En janvier 2016, c’est le site Quenel+ qui se volatilise, peu après que son animateur « Joe le Corbeau » eut lui aussi annoncé son retrait. Disparaît ainsi, sans qu’aucune explication ne soit donnée à son public, ce qui devait être le point de convergence de toute la « dieudosphère ». Quant à Dieudonné, accablé de procédures judiciaires remettant en cause son activité, il tentait en 2016 un changement de stratégie : intitulé En paix, son nouveau spectacle évitait tous les sujets polémiques abordés dans les précédentes créations. La « paix », tel est même devenu le nouveau mot d’ordre de l’humoriste, préoccupé avant tout de remplir les salles et de préparer, assurent d’anciens proches, un futur exil camerounais.
La « dissidence » s’effondrera-t-elle sur elle-même, victime de ses propres turpitudes ? L’attelage Dieudonné-Soral, lui, survivait tant bien que mal au moment de la rédaction de ce livre. Le parti politique Réconciliation nationale, annoncé par les deux hommes à l’automne 2014, restait toutefois à l’état de projet.

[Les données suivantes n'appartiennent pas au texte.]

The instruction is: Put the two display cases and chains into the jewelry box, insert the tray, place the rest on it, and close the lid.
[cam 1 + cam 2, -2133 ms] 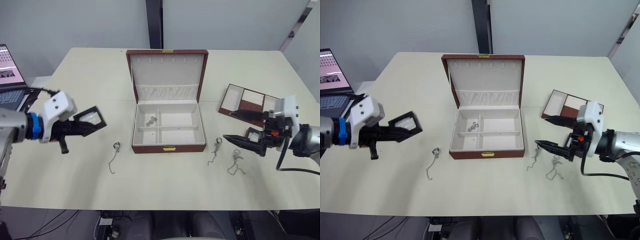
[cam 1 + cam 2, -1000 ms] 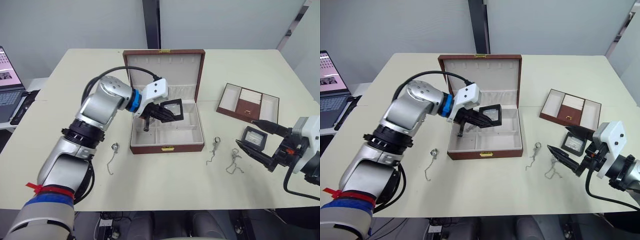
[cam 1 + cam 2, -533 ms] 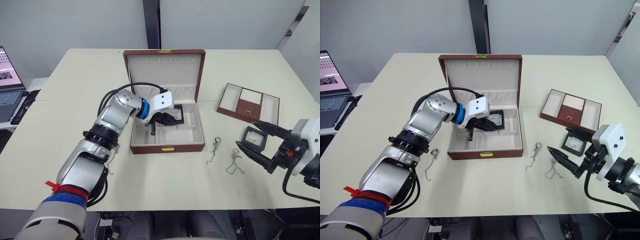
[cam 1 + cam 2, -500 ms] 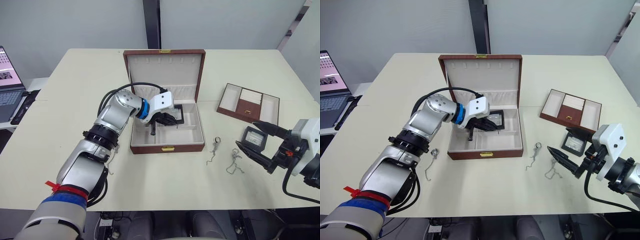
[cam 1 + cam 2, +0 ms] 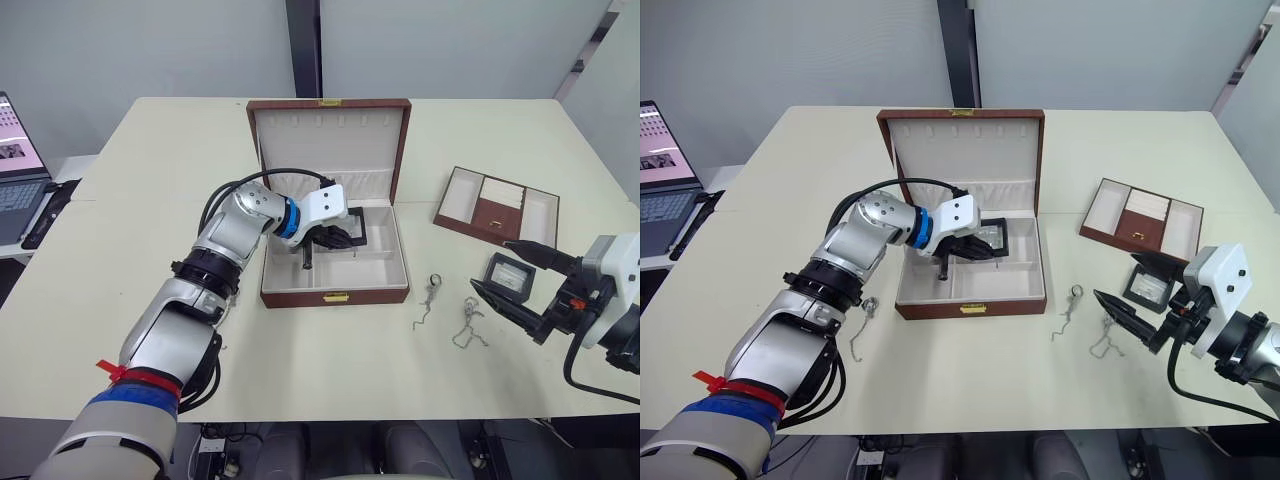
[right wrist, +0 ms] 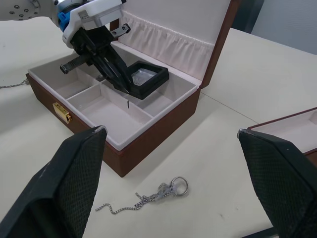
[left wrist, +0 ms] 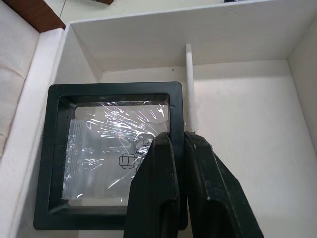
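Inside jewelry box (image 5: pixel 970 285): display case (image 7: pixel 111 153) tilted.

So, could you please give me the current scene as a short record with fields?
jewelry box: on table, lid open and upright
left pincer: inside box, shut on first display case, rear right compartment
right pincer: open, above table
second display case: on table beside right pincer
tray: on table, right of box
chains: two right of box, one left of box
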`<state>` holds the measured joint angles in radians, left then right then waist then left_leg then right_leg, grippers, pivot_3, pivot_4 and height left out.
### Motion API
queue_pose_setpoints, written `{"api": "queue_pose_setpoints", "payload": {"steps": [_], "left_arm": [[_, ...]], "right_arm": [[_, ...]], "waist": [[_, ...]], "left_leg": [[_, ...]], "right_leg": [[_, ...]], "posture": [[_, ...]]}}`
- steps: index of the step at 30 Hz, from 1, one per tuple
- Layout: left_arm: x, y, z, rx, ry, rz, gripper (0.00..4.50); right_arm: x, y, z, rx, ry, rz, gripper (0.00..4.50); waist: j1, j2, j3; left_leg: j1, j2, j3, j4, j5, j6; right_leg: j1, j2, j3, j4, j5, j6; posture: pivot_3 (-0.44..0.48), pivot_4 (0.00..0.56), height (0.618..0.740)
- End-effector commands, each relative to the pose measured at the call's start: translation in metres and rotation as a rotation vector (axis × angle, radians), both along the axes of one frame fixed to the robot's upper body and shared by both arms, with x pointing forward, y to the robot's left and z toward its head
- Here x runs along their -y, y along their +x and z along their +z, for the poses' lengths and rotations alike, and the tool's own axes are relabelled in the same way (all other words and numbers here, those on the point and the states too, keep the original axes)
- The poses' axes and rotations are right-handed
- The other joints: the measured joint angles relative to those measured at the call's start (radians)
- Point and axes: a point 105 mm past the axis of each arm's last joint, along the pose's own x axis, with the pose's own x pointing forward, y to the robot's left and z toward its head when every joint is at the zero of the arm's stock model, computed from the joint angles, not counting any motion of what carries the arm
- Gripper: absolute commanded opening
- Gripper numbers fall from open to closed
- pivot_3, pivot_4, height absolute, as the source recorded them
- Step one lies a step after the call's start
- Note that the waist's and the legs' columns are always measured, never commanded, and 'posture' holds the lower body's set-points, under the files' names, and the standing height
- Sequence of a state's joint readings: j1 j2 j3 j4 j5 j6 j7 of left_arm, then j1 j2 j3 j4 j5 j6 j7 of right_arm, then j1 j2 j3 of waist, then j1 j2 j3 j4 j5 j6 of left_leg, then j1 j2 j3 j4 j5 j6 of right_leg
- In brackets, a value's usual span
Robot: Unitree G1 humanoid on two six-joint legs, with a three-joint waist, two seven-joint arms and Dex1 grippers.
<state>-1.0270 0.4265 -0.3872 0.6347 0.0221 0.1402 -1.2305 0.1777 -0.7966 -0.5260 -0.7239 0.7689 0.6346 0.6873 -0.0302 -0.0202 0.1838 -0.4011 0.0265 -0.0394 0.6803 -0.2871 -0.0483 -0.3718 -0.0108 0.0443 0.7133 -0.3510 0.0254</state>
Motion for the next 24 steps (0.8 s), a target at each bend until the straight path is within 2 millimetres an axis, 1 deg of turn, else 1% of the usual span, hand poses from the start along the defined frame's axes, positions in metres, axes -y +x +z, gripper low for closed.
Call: {"api": "queue_pose_setpoints", "payload": {"steps": [1,3,5,11,14,15,16,18,19,21,24], "left_arm": [[0.004,0.003,0.019,0.048,-0.040,-0.002,0.01],[0.005,0.004,0.022,0.039,-0.058,0.002,0.64],[0.006,0.003,0.023,0.033,-0.064,0.000,1.16],[0.007,0.000,0.027,0.016,-0.094,-0.006,3.08],[0.004,-0.003,0.036,0.007,-0.152,-0.010,3.95],[0.002,-0.007,0.041,-0.004,-0.181,-0.019,4.28],[0.000,-0.011,0.045,-0.017,-0.214,-0.030,4.48],[-0.005,-0.022,0.053,-0.049,-0.272,-0.050,4.48],[-0.011,-0.030,0.060,-0.073,-0.321,-0.055,4.48],[-0.026,-0.048,0.070,-0.112,-0.388,-0.055,4.48],[-0.052,-0.067,0.077,-0.136,-0.436,0.005,4.48]], "right_arm": [[-0.002,-0.002,0.008,0.041,-0.008,0.015,4.50],[-0.001,-0.002,0.007,0.038,-0.007,0.015,4.50],[-0.001,-0.002,0.006,0.036,-0.007,0.015,4.50],[0.004,0.000,0.005,0.028,-0.007,0.013,4.50],[0.010,0.002,0.002,0.014,-0.009,0.010,4.50],[0.013,0.003,0.001,0.009,-0.007,0.008,4.50],[0.016,0.004,0.000,0.003,-0.006,0.005,4.50],[0.022,0.006,-0.002,-0.007,-0.009,-0.001,4.50],[0.029,0.008,-0.004,-0.015,-0.002,-0.014,4.50],[0.042,0.011,-0.010,-0.036,0.007,-0.041,4.50],[0.061,0.014,-0.019,-0.072,0.009,-0.079,4.50]], "waist": [[0.000,0.000,0.000],[0.000,0.000,0.000],[0.000,0.000,0.000],[0.000,0.000,0.000],[0.000,0.000,0.000],[0.000,0.000,0.000],[-0.001,0.000,0.000],[-0.003,0.000,0.000],[-0.004,0.000,0.000],[-0.006,0.001,0.000],[-0.006,0.001,0.000]], "left_leg": [[0.000,0.000,0.000,0.000,0.000,0.000],[0.000,0.000,0.000,0.000,0.000,0.000],[0.000,0.000,0.000,0.000,0.000,0.000],[0.000,0.000,0.000,0.000,0.000,0.000],[0.000,0.000,0.000,0.000,0.000,0.000],[0.000,0.000,0.000,0.000,0.000,0.000],[0.000,0.000,0.000,0.000,0.000,0.000],[0.000,0.001,0.000,0.000,0.000,0.000],[0.001,0.002,0.000,0.000,0.000,0.000],[0.001,0.002,0.000,0.000,0.000,-0.001],[0.001,0.002,0.000,0.000,0.001,-0.002]], "right_leg": [[0.000,0.000,0.000,0.000,0.000,0.000],[0.000,0.000,0.000,0.000,0.000,0.000],[0.000,0.000,0.000,0.000,0.000,0.000],[0.000,0.000,0.000,0.000,0.000,0.000],[0.000,0.000,0.000,0.000,0.000,0.000],[0.000,0.000,0.000,0.000,0.000,0.000],[0.000,0.000,0.000,0.000,0.000,0.000],[0.000,0.000,0.000,0.000,0.000,0.000],[0.000,0.000,0.001,0.000,0.000,0.000],[0.000,0.000,0.001,0.001,0.000,0.000],[0.000,0.000,0.001,0.001,0.000,0.000]], "posture": [[0.000,0.150,0.740],[0.000,0.150,0.740],[0.000,0.150,0.740],[0.000,0.150,0.740],[0.000,0.150,0.740],[0.000,0.150,0.740],[0.000,0.150,0.740],[0.000,0.150,0.740],[0.000,0.150,0.740],[0.000,0.150,0.740],[0.000,0.150,0.740]]}}
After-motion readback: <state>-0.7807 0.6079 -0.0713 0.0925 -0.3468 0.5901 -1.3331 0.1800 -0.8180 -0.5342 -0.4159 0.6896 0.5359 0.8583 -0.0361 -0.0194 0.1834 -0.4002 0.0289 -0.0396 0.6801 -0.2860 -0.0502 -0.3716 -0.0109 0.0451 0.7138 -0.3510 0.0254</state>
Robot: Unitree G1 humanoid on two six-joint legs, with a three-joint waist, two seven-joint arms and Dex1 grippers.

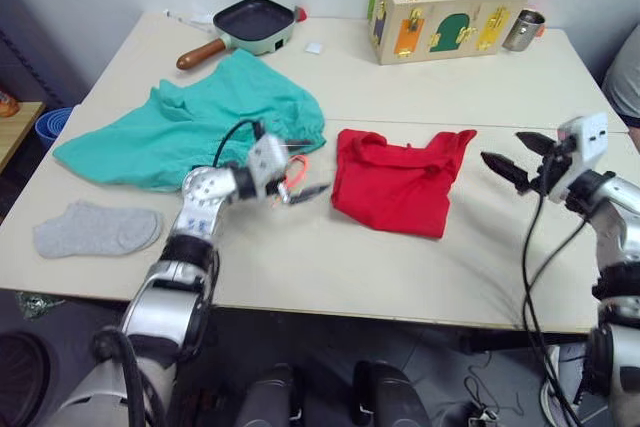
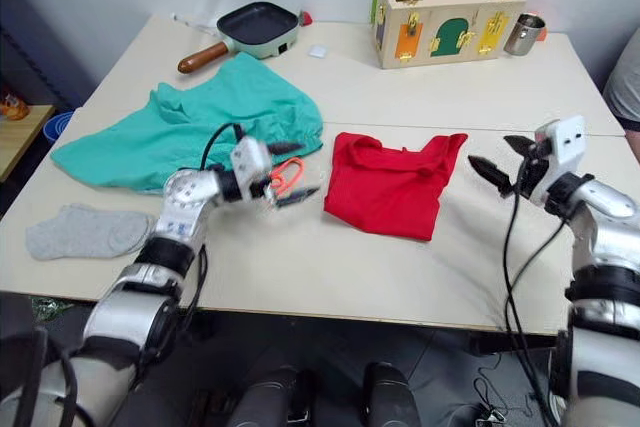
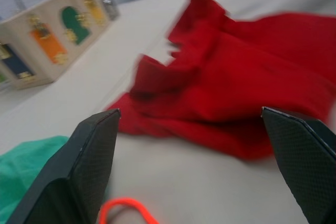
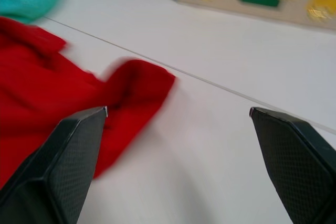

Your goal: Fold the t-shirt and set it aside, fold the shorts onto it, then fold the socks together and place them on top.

De quoi s’interroger : que proposent au juste Dieudonné et Soral à leurs partisans ? Quel horizon, au-delà de la consommation de vidéos, de produits dérivés et d’attitudes « dissidentes » ? Des photos de « quenelles » sur les réseaux sociaux : tel risque, pour l’heure, de demeurer le principal horizon des soralo-dieudonnistes.